Top of PROVIDED DATA

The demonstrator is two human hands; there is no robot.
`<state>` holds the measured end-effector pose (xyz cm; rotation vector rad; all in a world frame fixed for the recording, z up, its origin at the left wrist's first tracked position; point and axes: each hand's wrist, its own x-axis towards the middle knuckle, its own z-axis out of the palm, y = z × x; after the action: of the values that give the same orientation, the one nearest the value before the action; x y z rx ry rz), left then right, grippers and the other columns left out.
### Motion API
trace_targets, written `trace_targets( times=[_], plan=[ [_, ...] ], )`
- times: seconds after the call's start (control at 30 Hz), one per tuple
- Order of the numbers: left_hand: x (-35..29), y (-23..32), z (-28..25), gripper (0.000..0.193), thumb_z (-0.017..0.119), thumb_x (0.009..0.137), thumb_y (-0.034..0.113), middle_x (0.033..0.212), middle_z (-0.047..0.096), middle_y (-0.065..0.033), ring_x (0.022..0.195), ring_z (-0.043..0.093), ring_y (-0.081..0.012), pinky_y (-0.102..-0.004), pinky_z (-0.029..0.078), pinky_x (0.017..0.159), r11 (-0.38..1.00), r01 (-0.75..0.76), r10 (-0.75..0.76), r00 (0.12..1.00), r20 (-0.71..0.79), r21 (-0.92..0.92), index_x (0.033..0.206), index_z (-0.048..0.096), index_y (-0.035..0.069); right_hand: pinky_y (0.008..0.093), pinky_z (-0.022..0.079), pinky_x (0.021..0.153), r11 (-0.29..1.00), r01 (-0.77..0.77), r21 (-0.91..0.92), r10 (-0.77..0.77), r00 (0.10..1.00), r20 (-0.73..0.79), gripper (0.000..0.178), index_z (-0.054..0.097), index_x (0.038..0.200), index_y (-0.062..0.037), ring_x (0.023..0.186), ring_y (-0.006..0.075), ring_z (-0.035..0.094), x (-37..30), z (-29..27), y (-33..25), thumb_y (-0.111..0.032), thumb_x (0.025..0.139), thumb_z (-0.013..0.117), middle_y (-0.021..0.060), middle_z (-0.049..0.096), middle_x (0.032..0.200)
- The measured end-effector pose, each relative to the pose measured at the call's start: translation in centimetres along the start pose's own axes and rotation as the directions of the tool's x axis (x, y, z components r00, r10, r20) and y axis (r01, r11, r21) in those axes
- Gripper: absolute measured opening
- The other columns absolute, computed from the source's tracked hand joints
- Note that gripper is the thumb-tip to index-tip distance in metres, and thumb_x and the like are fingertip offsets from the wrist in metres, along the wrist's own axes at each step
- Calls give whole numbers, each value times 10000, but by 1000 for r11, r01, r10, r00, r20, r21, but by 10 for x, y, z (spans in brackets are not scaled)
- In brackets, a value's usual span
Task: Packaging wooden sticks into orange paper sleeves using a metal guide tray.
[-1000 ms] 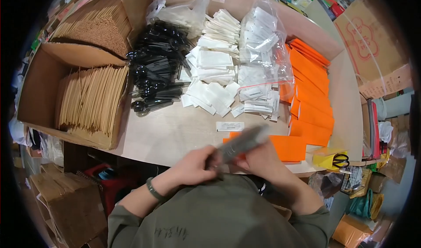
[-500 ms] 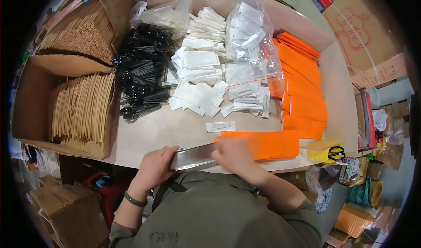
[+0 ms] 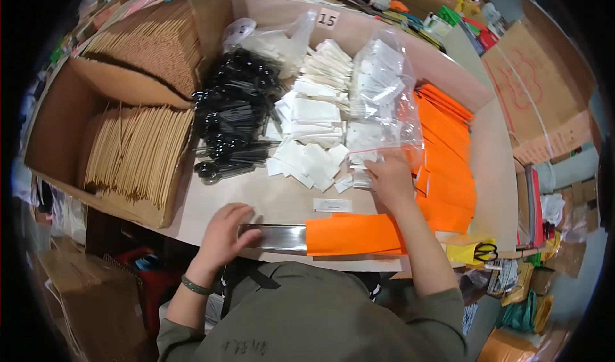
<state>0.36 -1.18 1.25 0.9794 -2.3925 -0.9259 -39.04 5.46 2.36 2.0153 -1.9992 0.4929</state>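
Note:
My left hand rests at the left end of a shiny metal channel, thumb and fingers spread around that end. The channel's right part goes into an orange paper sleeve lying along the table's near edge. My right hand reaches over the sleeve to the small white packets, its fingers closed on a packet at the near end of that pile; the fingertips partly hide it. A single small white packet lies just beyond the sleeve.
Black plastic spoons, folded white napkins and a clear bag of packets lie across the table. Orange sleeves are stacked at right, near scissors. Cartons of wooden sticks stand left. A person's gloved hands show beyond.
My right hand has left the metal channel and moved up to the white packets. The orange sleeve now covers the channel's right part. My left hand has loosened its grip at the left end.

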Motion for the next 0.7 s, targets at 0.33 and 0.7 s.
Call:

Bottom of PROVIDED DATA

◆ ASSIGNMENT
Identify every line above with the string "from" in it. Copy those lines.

◆ EXERCISE RESPONSE
- The other columns absolute, computed from the source's tracked hand joints
- Note that gripper is the thumb-tip to index-tip distance in metres, and thumb_x and the like are fingertip offsets from the wrist in metres, along the wrist's own axes at each step

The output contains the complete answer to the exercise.